Reputation: 652
I have sidekiq queue with ~100000 jobs. Some of the jobs fail, which is okay, because they usually succeed when being retried by sidekiq.
However those jobs from the RetrySet are added at the end of our queue. A long time passes until the jobs are processed again.
How to put retried jobs at the beginning of the queue, so that they are processed with priority?
Upvotes: 3
Views: 2248
Reputation: 5024
If you want a failed job to be at the beginning of the queue when retried, then that means that you're fine with a wait time of 0
between retries.
In that case you should simply wrap the meat of the job execution code in a begin/rescue
block and retry right then and there.
Be advised that you'll also need an "out", e.g. retry a fixed number of times or for a specific time interval, otherwise a poisoned message would cause your worker to process the same message indefinitely (like it happens with other message brokers that return rejected messages to the top of the queue, e.g. RabbitMQ)
Upvotes: 0
Reputation: 10546
I don't believe there's a great answer for this because if I remember right Sidekiq queues use Redis Lists, so there's an expectation of FIFO. Retried jobs get queued in the same queue, so that means they'll always be at the end.

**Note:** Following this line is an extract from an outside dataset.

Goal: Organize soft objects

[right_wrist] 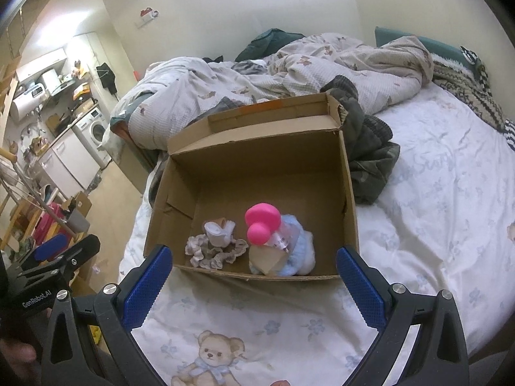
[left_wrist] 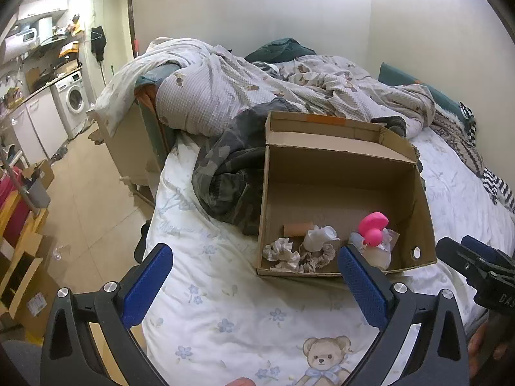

One approach, which isn't great and isn't what I'd recommend, is to add another queue and have job retries get sent to it instead:
# config/sidekiq.yml
---
:queues:
- default
- my_worker_retries
Set the worker not to retry:
class MyWorker
include Sidekiq::Worker
sidekiq_options retry: false
end
Make sure that your worker predictably raises an error, like the following:
class MyWorker
include Sidekiq::Worker
sidekiq_options retry: false
def perform(arg)
raise ArgumentError
end
end
Add some logic to handle that exception and then run this job again through your newly created queue:
class MyWorker
include Sidekiq::Worker
sidekiq_options retry: false
def perform(arg)
begin
raise ArgumentError
rescue ArgumentError => error
MyWorker.set(queue: :my_worker_retries).perform_async(arg)
end
end
end
This means that any job that fails and gets queued in the my_worker_retries
queue may get stuck in an infinite loop -- the job fails, gets rescued, gets queued, fails again -- and worse, since you're not making use of Sidekiq's built in retry queuing mechanism, there's no back off algorithm to ensure retries don't fire as fast as your CPU can handle it.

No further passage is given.